IT sprawl only represents only a subset of the
issues faced by growing organisations. Its effects are
only accentuated by our rapidly developing
capabilities in generating, processing and storing
data. It is almost inevitable that organisations
looking to take advantage of these capabilities are
going to face challenges with scale: network and
storage performance, resiliency and expansion;
infrastructure manageability; and operational and
support costs. Cloud computing is frequently viewed
as the solution to all of the previously mentioned
challenges.
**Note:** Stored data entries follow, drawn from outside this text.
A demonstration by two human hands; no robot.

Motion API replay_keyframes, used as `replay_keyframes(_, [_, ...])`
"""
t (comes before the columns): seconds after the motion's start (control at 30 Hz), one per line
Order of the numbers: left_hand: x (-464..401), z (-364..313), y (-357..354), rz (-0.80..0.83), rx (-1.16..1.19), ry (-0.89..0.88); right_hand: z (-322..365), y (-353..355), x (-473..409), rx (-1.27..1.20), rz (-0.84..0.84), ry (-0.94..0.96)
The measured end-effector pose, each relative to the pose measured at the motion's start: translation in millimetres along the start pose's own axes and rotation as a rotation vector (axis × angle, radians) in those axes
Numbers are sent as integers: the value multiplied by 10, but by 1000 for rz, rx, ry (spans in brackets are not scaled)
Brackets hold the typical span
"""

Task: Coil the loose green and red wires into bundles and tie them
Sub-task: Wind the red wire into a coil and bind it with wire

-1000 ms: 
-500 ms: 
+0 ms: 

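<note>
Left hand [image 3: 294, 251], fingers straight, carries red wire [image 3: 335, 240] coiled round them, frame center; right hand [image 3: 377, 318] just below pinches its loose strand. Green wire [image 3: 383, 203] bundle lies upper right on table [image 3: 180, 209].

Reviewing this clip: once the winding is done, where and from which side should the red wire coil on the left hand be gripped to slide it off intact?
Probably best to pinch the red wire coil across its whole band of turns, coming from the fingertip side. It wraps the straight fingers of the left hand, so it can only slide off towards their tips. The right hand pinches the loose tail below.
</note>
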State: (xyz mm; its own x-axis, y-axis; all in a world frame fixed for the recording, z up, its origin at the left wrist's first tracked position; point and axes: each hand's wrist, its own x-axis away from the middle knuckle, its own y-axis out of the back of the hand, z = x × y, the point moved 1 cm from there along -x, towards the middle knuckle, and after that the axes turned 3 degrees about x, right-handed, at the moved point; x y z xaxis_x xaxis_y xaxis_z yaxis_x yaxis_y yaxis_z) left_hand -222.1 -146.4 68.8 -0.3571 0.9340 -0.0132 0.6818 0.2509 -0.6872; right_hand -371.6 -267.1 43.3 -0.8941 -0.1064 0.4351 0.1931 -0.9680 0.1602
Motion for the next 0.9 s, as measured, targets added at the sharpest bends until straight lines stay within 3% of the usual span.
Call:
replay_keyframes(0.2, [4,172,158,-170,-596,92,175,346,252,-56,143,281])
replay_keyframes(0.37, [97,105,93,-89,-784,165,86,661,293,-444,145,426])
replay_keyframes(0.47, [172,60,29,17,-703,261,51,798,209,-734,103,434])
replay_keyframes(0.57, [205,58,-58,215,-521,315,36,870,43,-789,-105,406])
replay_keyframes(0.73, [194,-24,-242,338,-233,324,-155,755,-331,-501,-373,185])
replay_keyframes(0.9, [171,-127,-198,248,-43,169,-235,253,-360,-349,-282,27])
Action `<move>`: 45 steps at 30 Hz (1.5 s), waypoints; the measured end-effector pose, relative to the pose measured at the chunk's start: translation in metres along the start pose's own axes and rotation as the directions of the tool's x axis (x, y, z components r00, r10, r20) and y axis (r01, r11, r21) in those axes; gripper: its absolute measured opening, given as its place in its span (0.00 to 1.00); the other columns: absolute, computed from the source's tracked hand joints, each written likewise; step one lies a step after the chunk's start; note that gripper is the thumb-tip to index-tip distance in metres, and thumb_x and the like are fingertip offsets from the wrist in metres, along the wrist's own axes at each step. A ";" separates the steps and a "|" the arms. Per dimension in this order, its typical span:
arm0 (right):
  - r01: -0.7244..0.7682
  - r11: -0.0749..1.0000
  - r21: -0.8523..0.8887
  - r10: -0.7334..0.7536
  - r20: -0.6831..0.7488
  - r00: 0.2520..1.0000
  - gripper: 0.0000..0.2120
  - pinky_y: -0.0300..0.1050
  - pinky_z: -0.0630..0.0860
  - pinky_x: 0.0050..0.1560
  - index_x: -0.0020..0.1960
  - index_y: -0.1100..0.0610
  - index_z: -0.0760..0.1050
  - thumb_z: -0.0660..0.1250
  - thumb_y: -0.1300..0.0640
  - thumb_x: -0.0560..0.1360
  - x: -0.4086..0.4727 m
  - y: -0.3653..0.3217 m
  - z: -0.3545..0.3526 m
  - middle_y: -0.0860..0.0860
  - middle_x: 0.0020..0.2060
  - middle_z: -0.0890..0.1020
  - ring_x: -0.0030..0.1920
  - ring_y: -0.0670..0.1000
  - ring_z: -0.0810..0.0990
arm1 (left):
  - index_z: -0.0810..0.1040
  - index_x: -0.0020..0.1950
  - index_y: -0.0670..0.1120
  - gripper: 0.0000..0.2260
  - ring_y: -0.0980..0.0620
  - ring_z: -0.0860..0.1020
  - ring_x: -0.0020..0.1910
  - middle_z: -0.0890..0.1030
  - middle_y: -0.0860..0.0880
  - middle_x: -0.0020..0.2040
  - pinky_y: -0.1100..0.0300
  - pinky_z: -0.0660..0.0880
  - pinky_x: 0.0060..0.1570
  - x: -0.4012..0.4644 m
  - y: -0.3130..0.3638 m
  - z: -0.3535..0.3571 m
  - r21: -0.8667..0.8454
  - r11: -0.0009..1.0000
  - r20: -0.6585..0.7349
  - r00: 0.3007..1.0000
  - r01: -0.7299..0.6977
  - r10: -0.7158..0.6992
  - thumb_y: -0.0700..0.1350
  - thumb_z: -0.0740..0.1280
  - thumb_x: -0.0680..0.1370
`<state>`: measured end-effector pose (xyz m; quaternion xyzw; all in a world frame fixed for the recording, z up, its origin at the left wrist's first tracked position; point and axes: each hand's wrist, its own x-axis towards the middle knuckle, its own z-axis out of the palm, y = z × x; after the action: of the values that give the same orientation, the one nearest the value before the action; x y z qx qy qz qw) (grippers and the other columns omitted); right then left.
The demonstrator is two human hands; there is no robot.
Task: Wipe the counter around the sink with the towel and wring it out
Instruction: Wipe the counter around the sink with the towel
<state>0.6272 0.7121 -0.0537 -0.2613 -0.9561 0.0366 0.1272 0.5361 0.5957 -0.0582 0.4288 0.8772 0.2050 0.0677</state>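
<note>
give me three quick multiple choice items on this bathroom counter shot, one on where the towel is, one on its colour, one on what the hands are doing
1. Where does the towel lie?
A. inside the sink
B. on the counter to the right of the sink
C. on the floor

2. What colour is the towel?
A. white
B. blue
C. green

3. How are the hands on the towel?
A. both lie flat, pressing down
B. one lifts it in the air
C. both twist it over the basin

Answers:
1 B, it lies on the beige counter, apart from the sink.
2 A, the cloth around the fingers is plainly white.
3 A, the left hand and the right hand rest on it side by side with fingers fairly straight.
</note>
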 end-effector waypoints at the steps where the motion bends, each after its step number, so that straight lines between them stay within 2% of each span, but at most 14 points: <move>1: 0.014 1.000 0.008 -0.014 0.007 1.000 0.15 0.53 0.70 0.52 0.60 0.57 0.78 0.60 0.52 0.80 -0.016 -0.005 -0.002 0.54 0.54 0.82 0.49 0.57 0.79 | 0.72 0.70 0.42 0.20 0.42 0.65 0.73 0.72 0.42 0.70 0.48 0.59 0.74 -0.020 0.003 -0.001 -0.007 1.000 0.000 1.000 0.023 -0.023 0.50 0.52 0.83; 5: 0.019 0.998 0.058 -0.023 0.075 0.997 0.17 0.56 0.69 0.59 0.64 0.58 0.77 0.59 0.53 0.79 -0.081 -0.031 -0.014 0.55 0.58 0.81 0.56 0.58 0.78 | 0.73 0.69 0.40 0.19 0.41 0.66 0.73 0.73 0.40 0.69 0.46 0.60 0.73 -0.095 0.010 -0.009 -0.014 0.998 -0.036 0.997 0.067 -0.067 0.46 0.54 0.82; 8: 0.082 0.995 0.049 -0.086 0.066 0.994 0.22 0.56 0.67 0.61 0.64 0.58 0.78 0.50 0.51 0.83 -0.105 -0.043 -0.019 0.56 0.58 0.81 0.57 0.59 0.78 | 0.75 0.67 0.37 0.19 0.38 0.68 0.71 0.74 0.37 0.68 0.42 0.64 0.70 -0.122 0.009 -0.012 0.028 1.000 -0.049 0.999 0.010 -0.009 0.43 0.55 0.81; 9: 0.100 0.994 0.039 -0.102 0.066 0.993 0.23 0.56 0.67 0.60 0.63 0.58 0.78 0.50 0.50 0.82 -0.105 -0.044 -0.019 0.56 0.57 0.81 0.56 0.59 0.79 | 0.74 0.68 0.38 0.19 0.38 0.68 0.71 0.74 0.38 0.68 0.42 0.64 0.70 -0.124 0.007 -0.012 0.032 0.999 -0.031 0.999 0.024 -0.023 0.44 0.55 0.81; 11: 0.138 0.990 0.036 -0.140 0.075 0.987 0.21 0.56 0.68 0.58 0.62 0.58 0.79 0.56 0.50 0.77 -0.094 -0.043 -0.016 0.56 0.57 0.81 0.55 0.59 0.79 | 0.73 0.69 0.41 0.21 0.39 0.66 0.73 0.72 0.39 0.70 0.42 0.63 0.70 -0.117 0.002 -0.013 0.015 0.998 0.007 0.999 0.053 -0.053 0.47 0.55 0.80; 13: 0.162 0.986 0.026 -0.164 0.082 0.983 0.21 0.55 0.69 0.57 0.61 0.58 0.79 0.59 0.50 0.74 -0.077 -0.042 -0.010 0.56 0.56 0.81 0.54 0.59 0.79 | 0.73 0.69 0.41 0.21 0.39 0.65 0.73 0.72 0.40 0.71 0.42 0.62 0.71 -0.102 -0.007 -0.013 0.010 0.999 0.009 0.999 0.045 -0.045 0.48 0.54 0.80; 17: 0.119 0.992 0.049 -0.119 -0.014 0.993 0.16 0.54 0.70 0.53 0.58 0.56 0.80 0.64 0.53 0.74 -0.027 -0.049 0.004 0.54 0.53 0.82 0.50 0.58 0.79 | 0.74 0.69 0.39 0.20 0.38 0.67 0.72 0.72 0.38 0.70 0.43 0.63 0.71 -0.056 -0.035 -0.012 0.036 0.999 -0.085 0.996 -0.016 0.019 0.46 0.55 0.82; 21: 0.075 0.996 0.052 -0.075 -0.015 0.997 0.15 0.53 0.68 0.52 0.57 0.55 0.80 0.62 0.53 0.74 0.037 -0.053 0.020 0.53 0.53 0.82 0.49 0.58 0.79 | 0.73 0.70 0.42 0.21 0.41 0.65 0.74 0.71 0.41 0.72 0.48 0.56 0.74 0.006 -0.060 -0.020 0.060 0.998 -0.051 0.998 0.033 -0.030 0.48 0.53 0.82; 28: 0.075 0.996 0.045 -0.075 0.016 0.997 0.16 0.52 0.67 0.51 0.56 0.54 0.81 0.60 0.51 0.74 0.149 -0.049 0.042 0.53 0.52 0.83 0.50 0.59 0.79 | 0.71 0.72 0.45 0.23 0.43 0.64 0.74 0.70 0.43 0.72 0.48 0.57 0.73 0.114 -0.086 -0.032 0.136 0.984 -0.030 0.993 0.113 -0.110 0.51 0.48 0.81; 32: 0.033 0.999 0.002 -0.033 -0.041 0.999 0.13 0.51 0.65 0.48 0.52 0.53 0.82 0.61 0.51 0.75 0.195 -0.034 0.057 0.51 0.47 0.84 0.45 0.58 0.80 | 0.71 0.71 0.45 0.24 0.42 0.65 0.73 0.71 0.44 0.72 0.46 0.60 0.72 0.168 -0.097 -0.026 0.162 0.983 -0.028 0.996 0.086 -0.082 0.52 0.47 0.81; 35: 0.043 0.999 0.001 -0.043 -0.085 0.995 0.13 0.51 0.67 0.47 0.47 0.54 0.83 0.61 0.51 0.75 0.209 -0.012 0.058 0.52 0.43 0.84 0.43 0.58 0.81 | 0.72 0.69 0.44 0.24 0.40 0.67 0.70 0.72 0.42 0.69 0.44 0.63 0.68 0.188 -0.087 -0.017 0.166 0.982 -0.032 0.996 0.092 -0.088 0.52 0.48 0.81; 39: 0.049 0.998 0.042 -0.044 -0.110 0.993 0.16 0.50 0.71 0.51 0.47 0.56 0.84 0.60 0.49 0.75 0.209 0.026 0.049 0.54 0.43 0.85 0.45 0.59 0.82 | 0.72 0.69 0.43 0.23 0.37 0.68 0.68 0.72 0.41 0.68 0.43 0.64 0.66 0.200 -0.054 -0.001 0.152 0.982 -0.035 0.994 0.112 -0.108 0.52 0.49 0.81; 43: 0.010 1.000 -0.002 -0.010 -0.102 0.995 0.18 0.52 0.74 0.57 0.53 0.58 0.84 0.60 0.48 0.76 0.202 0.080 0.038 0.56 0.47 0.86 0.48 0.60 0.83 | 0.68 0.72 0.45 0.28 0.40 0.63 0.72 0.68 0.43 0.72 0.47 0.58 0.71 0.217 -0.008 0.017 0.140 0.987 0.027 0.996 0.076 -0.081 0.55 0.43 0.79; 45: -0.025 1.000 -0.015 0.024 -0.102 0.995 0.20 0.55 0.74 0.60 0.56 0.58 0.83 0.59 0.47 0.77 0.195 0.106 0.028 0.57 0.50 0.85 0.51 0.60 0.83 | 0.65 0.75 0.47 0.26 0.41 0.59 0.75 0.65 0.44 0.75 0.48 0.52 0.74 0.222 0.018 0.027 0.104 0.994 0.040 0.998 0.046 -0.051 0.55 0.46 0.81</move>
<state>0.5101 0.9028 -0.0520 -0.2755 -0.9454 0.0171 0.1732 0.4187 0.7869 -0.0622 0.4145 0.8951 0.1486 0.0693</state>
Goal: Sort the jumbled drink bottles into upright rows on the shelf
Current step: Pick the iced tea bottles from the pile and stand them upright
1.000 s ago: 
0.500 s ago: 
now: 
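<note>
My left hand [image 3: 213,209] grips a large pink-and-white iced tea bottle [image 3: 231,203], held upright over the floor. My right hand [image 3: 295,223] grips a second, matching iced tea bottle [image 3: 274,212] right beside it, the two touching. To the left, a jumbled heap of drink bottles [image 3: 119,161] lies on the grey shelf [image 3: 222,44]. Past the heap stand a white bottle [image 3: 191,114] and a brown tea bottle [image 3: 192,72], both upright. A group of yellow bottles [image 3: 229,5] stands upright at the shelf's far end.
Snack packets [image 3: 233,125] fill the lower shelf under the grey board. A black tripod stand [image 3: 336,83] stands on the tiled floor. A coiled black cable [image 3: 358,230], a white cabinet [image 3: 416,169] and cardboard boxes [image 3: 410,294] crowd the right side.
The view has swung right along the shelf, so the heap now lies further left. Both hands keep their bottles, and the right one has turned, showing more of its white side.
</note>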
The term cloud computing itself is often
considered a buzzword, with many descriptions
falling under a similar degree of ambiguity; it is
common for generic definitions to include the
consolidation of compute resources, virtualisation,
simplified maintenance, and the use of remote,
outsourced infrastructure among others. However,
cloud computing is best defined by a core
characteristic: service orientation. This is represented
by the as a Service (aaS) models, the primary three
of which are:
Infrastructure as a Service (IaaS) Delivery of
typical infrastructure components as virtual
resources, such as compute, storage and
networking; extensions of these such as load
balancers; and on public cloud platforms even
virtual private clouds (VPCs) such as (Amazon
Web Services, 2017).
Software as a Service (SaaS) Delivery of software
applications or packages of any scale, ranging
from local applications, such as Microsoft
Office and its Office 365 counterpart, to multi-
user, organisation-wide applications such as
Salesforce.
Platform as a Service (PaaS) Provides a platform
with a suite of common components, such as
databases, authentication systems and
interpreters for various languages, and abstracts
virtually all infrastructure components, to allow
developers to build web-based applications or
service backends.
It’s worth noting that these models are entirely
independent of each other; IaaS relates only to IT
infrastructure while SaaS and PaaS focus on delivery
to the end user. However, there is a good degree of
interoperability; Cloud Foundry serves as a strong
example of a PaaS solution available on numerous
IaaS platforms, such as (OpenStack, 2016).
While the issues with IT sprawl are commonly
associated with more traditional IT infrastructures
frequently those supporting business processes
directly performed by desktop clientsHPC
environments in many organisations can be
susceptible to the same issues. HPC is commonly
perceived as an entirely separate branch of the
computing industry, which is reasonable to an
extent; modern HPC environments focus on the use
of non-commodity InfiniBand (IB) fabrics for low
latency, high bandwidth inter-node communication,
compared with cloud environments that use
commodity Ethernet networks hosting virtualised
bridges, routers, virtual LAN (VLAN) and Virtual
eXtensible LAN (VXLAN) networks. However,
HPC environments can benefit from the flexibility
that cloud computing offers; rather than being
limited to a single platform and a scheduler, users
can build a virtual cluster at whatever scale they
deem suitable, with the software platform of their
choosing. It is only more recently that technologies
such as single root I/O virtualisation (SR-IOV) have
made virtualising HPC workloads viable in practice,
but there are still issues scaling such environments to
hundreds or thousands of nodes, hence why there
aren’t any HPC-oriented cloud offerings from any
major provider, nor any virtualised HPC
environments at scale.
This paper aims to explore how a small-medium
organisation could implement a hybrid HPC/cloud
environment with a fictional case study business,
EWU Engineering (EWU). It is arranged into the
following sections:
2: Case Study Overview of EWU’s current and
predicted business in addition to their
requirements.
3: Storage Provides a technical overview of the
limitations of RAID (redundant array of
independent/inexpensive disks) experienced by
EWU, and technical justification for the
recommended underlying file system, ZFS, and
distributed storage solution, GlusterFS.
4: Hardware Recommendations Focuses primarily
on the hardware suitable for implementing the
solution using the technologies covered in previous
sections.
2 CASE STUDY
EWU Engineering are an automotive consultancy
and design business based in Birmingham, England.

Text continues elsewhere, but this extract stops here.